> **WHAT NEEDS TO BE DONE**:
The records that follow are to be repeated exactly, in full.

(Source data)
▬▬▬▬▬▬▬▬▬▬

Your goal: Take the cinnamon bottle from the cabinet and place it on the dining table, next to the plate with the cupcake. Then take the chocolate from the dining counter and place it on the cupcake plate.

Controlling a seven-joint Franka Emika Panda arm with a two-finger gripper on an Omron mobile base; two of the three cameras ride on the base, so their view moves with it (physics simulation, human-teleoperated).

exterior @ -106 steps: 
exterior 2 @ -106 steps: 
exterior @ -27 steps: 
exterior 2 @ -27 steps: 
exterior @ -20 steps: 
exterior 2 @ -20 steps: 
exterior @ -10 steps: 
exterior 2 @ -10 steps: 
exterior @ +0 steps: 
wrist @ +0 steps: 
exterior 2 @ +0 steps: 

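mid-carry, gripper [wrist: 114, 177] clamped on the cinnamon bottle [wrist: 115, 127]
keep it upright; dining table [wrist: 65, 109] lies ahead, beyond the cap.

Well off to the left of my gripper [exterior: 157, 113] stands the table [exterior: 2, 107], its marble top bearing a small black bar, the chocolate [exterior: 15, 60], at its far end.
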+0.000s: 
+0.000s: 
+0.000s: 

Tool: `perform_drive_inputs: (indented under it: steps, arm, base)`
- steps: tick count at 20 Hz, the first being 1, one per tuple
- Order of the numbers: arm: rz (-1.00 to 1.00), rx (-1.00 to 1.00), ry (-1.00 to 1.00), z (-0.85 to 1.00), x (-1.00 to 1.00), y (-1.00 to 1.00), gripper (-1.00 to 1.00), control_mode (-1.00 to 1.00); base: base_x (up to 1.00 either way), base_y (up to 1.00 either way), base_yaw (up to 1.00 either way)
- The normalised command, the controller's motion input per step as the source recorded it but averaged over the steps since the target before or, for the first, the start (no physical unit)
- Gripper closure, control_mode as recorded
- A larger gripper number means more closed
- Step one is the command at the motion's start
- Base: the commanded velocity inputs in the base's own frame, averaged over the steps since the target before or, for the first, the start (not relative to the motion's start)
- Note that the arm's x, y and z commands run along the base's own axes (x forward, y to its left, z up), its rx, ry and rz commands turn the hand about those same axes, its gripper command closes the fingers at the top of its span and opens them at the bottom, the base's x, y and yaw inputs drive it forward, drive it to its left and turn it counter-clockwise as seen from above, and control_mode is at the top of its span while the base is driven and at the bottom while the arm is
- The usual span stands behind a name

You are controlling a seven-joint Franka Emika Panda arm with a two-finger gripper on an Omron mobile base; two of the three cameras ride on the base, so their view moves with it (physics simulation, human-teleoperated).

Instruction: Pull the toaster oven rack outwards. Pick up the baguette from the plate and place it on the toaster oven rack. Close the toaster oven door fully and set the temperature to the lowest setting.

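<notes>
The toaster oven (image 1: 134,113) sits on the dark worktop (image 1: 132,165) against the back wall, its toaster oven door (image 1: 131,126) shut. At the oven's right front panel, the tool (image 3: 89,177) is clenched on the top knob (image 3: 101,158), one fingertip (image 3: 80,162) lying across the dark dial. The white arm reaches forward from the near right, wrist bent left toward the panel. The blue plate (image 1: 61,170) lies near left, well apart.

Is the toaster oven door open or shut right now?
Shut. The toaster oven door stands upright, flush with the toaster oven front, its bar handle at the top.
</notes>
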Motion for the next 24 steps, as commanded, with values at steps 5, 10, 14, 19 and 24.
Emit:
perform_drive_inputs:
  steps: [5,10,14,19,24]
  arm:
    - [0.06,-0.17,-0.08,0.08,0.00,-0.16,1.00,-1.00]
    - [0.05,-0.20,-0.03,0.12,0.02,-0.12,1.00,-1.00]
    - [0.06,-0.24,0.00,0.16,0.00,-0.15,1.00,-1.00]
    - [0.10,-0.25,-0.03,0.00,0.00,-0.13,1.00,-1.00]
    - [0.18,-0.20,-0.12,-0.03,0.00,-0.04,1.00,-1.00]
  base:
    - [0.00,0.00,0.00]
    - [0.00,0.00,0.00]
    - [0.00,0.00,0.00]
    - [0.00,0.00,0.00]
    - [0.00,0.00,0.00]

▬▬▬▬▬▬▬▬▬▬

> **RESULT FOR THIS EXERCISE**:
Your goal: Take the cinnamon bottle from the cabinet and place it on the dining table, next to the plate with the cupcake. Then take the chocolate from the dining counter and place it on the cupcake plate.

Controlling a seven-joint Franka Emika Panda arm with a two-finger gripper on an Omron mobile base; two of the three cameras ride on the base, so their view moves with it (physics simulation, human-teleoperated).

exterior @ -106 steps: 
exterior 2 @ -106 steps: 
exterior @ -27 steps: 
exterior 2 @ -27 steps: 
exterior @ -20 steps: 
exterior 2 @ -20 steps: 
exterior @ -10 steps: 
exterior 2 @ -10 steps: 
exterior @ +0 steps: 
wrist @ +0 steps: 
exterior 2 @ +0 steps: 

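mid-carry, gripper [wrist: 114, 177] clamped on the cinnamon bottle [wrist: 115, 127]
keep it upright; dining table [wrist: 65, 109] lies ahead, beyond the cap.

Well off to the left of my gripper [exterior: 157, 113] stands the table [exterior: 2, 107], its marble top bearing a small black bar, the chocolate [exterior: 15, 60], at its far end.
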+0.000s: 
+0.000s: 
+0.000s: 

Tool: `perform_drive_inputs: (indented under it: steps, arm, base)`
- steps: tick count at 20 Hz, the first being 1, one per tuple
- Order of the numbers: arm: rz (-1.00 to 1.00), rx (-1.00 to 1.00), ry (-1.00 to 1.00), z (-0.85 to 1.00), x (-1.00 to 1.00), y (-1.00 to 1.00), gripper (-1.00 to 1.00), control_mode (-1.00 to 1.00); base: base_x (up to 1.00 either way), base_y (up to 1.00 either way), base_yaw (up to 1.00 either way)
- The normalised command, the controller's motion input per step as the source recorded it but averaged over the steps since the target before or, for the first, the start (no physical unit)
- Gripper closure, control_mode as recorded
- A larger gripper number means more closed
- Step one is the command at the motion's start
- Base: the commanded velocity inputs in the base's own frame, averaged over the steps since the target before or, for the first, the start (not relative to the motion's start)
- Note that the arm's x, y and z commands run along the base's own axes (x forward, y to its left, z up), its rx, ry and rz commands turn the hand about those same axes, its gripper command closes the fingers at the top of its span and opens them at the bottom, the base's x, y and yaw inputs drive it forward, drive it to its left and turn it counter-clockwise as seen from above, and control_mode is at the top of its span while the base is driven and at the bottom while the arm is
- The usual span stands behind a name

You are controlling a seven-joint Franka Emika Panda arm with a two-finger gripper on an Omron mobile base; two of the three cameras ride on the base, so their view moves with it (physics simulation, human-teleoperated).

Instruction: Pull the toaster oven rack outwards. Pick up the baguette from the plate and place it on the toaster oven rack. Close the toaster oven door fully and set the temperature to the lowest setting.

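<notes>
The toaster oven (image 1: 134,113) sits on the dark worktop (image 1: 132,165) against the back wall, its toaster oven door (image 1: 131,126) shut. At the oven's right front panel, the tool (image 3: 89,177) is clenched on the top knob (image 3: 101,158), one fingertip (image 3: 80,162) lying across the dark dial. The white arm reaches forward from the near right, wrist bent left toward the panel. The blue plate (image 1: 61,170) lies near left, well apart.

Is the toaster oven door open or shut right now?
Shut. The toaster oven door stands upright, flush with the toaster oven front, its bar handle at the top.
</notes>
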Motion for the next 24 steps, as commanded, with values at steps 5, 10, 14, 19 and 24.
Emit:
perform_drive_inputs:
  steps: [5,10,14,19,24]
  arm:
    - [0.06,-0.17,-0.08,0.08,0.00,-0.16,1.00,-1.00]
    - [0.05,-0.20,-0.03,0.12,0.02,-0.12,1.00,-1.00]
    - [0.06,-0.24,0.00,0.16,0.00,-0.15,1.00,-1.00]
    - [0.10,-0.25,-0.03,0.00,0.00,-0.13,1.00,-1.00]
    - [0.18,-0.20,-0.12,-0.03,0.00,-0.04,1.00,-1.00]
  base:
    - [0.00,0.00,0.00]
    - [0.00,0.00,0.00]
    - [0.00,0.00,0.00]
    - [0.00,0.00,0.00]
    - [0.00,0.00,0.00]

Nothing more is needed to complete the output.